#### [Task requirements]
Look below for the line with "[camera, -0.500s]". Retype it and every line after it to the end, exactly, but leave out the pictures.

Task material below:

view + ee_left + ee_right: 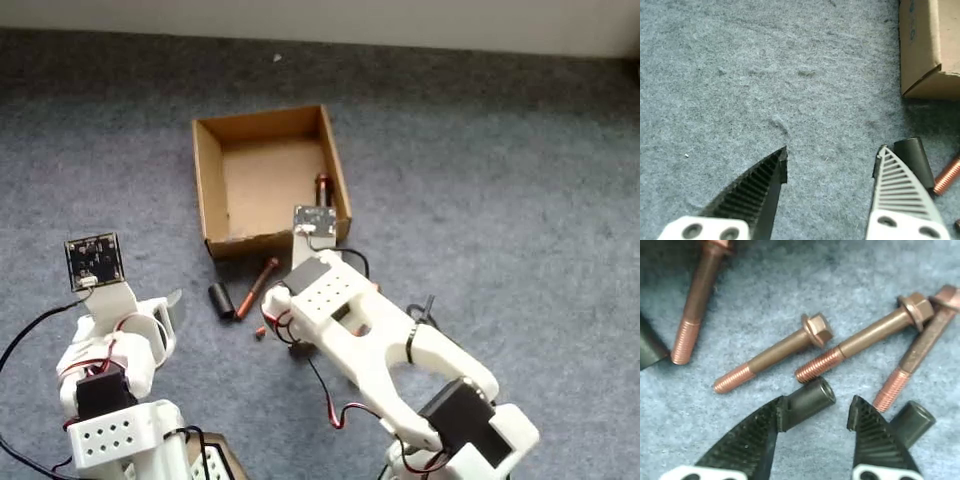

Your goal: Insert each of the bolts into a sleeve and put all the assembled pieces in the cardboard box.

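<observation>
Copper bolts mostly buried under right arm from above; right gripper spread, fingers covering parts of two sleeves. Left gripper spread, half-hiding a black sleeve.

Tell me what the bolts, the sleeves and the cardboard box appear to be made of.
Bolts: metal, probably copper-plated steel, going by the coppery sheen, cut threads and hex flange heads.
Sleeves: matte black hollow tubes. They could be plastic, rubber or blackened metal; the look leaves it open.
Cardboard box: plain brown cardboard, dull, with thin folded walls.
</observation>
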Controlling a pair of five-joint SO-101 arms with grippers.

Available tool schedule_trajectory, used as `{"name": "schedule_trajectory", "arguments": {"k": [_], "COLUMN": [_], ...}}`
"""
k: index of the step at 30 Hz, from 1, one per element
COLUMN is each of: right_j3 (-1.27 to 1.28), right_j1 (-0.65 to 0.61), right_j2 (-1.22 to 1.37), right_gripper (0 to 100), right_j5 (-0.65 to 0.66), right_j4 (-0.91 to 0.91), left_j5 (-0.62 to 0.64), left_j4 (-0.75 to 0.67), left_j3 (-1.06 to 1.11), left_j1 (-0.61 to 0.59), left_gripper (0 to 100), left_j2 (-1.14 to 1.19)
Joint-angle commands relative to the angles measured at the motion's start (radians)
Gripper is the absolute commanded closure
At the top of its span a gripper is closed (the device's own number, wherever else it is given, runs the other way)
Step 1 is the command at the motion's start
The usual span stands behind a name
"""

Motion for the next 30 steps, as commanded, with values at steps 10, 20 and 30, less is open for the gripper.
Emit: {"name": "schedule_trajectory", "arguments": {"k": [10,20,30], "right_j3": [0.042,0.035,0.033], "right_j1": [-0.076,-0.028,-0.027], "right_j2": [0.054,0.079,0.079], "right_gripper": [80.7,80.7,80.7], "right_j5": [-0.037,-0.031,0.382], "right_j4": [-0.074,-0.074,-0.081], "left_j5": [-0.008,-0.008,-0.008], "left_j4": [-0.018,-0.018,-0.018], "left_j3": [-0.004,-0.004,-0.004], "left_j1": [-0.013,-0.013,-0.013], "left_gripper": [71,71,71], "left_j2": [-0.007,-0.007,-0.007]}}
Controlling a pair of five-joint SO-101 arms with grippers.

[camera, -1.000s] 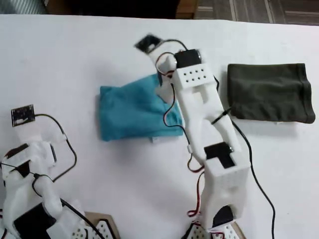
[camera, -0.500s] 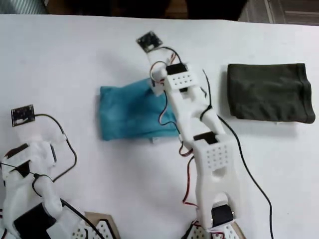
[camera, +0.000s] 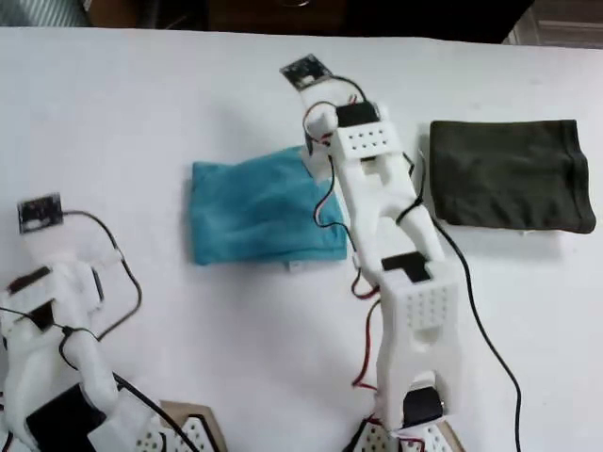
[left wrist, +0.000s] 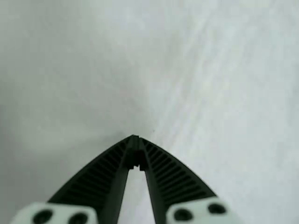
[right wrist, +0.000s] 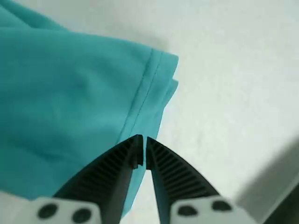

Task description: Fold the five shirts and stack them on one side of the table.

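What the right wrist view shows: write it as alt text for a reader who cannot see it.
The right gripper, shut tip to tip, sits over the hemmed edge of a folded teal shirt; whether it pinches the cloth cannot be told. The white table lies beyond the shirt's corner.

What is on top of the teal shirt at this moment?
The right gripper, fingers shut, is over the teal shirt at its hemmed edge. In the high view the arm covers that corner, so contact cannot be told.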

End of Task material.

#### [Response to this exercise]
[camera, -0.500s] 
[camera, +0.000s] 
[left wrist, +0.000s] 
[right wrist, +0.000s] 

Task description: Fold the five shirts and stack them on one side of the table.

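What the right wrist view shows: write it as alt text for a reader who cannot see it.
The right gripper, shut tip to tip, sits over the hemmed edge of a folded teal shirt; whether it pinches the cloth cannot be told. The white table lies beyond the shirt's corner.

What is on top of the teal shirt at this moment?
The right gripper, fingers shut, is over the teal shirt at its hemmed edge. In the high view the arm covers that corner, so contact cannot be told.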

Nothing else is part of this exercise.